WASHINGTON (CN) — The Senate unanimously passed legislation Thursday to suspend normal trade relations with Russia and codify a ban on the import of Russian oil in response to the brutality of the Kremlin’s continuing siege against Ukraine.

Ahead of the vote this morning, lawmakers spent weeks negotiating how to sanction Russia for its invasion of Ukraine and slaughter of its civilians.

The Suspending Normal Trade Relations with Russia and Belarus Act ends America’s trade agreements with those nations, paving the way for the U.S. to raise tariffs on their imports in the hopes that the people of Russia and Belarus blame their government’s policies for any ensuing economic hardship.

Until now, permanent normal trade relations with Russia and Belarus, a close ally of Moscow even amid Russia's attack on Ukraine, has barred the U.S. from making the price of imports from either nation different than the cost of imports from any other country in the World Trade Organization. Thursday's Senate vote follows an earlier vote in the House and urging last month from President Joe Biden.

"No nation whose military is committing war crimes deserves free trade status with the United States. No vile thug like Putin deserves to stand as an equal with the leaders of the free world.
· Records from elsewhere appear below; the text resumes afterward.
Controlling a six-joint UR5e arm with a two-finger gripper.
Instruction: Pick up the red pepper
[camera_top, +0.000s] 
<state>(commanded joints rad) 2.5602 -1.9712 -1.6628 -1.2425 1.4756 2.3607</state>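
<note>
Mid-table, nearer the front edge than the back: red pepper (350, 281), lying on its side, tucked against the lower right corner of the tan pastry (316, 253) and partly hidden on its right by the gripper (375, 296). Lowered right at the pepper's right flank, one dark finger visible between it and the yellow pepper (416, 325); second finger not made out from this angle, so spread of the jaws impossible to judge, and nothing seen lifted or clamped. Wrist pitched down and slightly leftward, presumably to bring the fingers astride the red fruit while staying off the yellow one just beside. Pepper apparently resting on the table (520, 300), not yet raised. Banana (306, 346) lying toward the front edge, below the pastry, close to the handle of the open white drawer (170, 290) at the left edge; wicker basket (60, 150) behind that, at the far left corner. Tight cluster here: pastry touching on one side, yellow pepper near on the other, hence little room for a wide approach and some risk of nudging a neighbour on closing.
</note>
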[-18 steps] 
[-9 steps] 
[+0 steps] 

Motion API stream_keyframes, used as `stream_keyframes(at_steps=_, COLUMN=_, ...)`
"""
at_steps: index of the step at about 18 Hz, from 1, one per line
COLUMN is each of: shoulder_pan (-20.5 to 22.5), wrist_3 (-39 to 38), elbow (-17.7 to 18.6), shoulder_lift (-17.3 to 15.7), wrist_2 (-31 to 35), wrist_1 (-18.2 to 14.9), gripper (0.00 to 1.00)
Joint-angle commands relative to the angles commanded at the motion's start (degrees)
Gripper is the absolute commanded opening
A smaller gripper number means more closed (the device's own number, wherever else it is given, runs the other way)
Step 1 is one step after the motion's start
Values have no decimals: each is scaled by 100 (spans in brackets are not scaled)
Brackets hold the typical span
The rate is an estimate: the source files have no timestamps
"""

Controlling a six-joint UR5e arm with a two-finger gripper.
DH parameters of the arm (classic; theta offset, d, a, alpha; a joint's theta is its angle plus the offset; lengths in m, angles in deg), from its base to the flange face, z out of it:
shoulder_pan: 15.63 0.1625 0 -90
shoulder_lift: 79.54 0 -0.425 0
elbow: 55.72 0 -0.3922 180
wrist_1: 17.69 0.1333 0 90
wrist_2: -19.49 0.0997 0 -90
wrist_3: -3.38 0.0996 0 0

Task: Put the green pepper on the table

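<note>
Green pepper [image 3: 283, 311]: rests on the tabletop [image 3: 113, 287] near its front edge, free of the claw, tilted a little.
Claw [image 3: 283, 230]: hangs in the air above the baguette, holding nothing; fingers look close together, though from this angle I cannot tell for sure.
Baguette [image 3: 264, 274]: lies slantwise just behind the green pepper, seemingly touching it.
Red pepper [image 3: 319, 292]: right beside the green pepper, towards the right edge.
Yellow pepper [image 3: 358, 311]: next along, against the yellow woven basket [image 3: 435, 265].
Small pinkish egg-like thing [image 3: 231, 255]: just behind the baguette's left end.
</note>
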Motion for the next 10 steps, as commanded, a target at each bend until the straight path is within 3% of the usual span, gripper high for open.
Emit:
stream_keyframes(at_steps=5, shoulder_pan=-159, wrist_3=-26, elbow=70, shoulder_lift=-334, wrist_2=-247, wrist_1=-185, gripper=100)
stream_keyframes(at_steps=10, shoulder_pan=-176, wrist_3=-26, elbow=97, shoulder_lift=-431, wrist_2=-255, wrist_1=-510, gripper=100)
He is a menace and a pariah who has ensured that his place in history will be one of everlasting shame," Senate Majority Leader Chuck Schumer, a Democrat from New York, said on the Senate floor Thursday morning.

Last month, as evidence grows of mass civilian casualties in Ukraine, the Biden administration formally accused Russia of committing war crimes.

"Hundreds of civilians murdered and killed. Dozens of bodies, men, women, children, the elderly, the defenseless, people with hands tied behind their backs, dead in the streets," Schumer said on the Senate floor. "And why were these people killed? Simply because they were Ukrainians."

The trade relations legislation also reauthorizes sanctions under the Magnitsky Human Rights Accountability Act, existing law that lays out guidelines for levying international sanctions in the wake of human rights violations or acts of corruption.

As compared with the legislation passed by the House, the Senate trade bill includes different language defining human rights violations when it comes to the Magnitsky Act. The lower chamber must now consider and vote on the version passed by the Senate to make it into law.

On Thursday, the Senate also passed a bill to ban the import of Russian oil, legislation that further codified sanctions on Russian energy imports levied by the White House last month.

Although Russian oil makes up only a small fraction of the U.S. oil supply, it's a key revenue source for Russia, the world’s largest exporter of natural gas and second-largest exporter of oil. European nations are considering their own embargos on the importation of Russian oil, but such a move would come at a heftier cost for regions such as the European Union that rely heavily on Russian energy, particularly when the world is already grappling with high oil and gas prices.